What you have to do >> Reproduce the listing that follows with no differences at all.

---

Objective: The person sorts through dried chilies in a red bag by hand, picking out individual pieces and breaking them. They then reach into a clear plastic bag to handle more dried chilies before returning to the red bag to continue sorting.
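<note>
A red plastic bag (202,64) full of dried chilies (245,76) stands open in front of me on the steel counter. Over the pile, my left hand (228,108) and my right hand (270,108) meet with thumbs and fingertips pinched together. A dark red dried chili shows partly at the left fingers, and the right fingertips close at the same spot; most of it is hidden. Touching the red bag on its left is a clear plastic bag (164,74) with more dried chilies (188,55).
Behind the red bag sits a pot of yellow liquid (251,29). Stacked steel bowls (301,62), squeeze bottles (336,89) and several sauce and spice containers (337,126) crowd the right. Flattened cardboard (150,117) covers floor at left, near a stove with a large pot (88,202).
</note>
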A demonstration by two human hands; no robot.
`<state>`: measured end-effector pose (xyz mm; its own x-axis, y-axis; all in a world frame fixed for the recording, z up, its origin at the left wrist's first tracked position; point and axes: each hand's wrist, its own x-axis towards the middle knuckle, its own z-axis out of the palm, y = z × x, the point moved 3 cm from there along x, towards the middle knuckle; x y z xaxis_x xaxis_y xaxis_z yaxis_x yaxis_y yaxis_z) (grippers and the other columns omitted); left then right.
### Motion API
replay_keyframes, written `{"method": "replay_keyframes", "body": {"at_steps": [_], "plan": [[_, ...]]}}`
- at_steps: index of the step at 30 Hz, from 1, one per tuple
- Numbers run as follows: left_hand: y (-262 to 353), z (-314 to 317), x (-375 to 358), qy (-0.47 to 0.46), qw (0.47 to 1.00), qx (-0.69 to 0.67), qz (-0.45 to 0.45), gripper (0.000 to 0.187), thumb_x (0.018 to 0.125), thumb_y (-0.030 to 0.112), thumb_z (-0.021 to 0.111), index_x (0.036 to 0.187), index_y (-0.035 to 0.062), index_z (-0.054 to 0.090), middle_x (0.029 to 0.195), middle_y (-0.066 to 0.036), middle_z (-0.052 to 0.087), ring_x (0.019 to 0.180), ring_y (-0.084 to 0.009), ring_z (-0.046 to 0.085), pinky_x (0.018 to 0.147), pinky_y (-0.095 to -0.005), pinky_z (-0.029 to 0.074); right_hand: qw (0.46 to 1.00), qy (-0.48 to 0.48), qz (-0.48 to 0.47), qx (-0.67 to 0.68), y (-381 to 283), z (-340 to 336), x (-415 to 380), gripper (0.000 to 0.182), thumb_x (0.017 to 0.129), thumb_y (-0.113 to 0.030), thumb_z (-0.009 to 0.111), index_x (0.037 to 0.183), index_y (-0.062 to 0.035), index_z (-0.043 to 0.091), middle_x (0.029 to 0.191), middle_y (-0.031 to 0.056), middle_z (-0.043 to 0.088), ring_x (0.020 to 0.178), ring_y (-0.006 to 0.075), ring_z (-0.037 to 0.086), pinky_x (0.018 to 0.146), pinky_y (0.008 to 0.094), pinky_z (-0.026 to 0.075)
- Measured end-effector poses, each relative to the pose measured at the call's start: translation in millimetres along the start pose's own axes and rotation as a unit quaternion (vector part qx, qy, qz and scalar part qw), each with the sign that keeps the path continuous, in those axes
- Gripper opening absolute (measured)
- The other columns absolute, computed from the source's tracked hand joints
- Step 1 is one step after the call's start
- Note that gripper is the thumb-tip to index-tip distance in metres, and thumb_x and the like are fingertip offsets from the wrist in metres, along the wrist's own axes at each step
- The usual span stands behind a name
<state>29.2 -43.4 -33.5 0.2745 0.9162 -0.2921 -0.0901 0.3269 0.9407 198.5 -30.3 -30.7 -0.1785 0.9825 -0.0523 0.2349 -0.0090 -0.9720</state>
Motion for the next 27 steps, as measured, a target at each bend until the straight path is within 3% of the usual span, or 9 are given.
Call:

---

Exercise solution >>
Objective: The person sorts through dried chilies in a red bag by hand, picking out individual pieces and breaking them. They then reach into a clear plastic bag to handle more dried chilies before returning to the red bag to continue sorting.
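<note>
A red plastic bag (202,64) full of dried chilies (245,76) stands open in front of me on the steel counter. Over the pile, my left hand (228,108) and my right hand (270,108) meet with thumbs and fingertips pinched together. A dark red dried chili shows partly at the left fingers, and the right fingertips close at the same spot; most of it is hidden. Touching the red bag on its left is a clear plastic bag (164,74) with more dried chilies (188,55).
Behind the red bag sits a pot of yellow liquid (251,29). Stacked steel bowls (301,62), squeeze bottles (336,89) and several sauce and spice containers (337,126) crowd the right. Flattened cardboard (150,117) covers floor at left, near a stove with a large pot (88,202).
</note>
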A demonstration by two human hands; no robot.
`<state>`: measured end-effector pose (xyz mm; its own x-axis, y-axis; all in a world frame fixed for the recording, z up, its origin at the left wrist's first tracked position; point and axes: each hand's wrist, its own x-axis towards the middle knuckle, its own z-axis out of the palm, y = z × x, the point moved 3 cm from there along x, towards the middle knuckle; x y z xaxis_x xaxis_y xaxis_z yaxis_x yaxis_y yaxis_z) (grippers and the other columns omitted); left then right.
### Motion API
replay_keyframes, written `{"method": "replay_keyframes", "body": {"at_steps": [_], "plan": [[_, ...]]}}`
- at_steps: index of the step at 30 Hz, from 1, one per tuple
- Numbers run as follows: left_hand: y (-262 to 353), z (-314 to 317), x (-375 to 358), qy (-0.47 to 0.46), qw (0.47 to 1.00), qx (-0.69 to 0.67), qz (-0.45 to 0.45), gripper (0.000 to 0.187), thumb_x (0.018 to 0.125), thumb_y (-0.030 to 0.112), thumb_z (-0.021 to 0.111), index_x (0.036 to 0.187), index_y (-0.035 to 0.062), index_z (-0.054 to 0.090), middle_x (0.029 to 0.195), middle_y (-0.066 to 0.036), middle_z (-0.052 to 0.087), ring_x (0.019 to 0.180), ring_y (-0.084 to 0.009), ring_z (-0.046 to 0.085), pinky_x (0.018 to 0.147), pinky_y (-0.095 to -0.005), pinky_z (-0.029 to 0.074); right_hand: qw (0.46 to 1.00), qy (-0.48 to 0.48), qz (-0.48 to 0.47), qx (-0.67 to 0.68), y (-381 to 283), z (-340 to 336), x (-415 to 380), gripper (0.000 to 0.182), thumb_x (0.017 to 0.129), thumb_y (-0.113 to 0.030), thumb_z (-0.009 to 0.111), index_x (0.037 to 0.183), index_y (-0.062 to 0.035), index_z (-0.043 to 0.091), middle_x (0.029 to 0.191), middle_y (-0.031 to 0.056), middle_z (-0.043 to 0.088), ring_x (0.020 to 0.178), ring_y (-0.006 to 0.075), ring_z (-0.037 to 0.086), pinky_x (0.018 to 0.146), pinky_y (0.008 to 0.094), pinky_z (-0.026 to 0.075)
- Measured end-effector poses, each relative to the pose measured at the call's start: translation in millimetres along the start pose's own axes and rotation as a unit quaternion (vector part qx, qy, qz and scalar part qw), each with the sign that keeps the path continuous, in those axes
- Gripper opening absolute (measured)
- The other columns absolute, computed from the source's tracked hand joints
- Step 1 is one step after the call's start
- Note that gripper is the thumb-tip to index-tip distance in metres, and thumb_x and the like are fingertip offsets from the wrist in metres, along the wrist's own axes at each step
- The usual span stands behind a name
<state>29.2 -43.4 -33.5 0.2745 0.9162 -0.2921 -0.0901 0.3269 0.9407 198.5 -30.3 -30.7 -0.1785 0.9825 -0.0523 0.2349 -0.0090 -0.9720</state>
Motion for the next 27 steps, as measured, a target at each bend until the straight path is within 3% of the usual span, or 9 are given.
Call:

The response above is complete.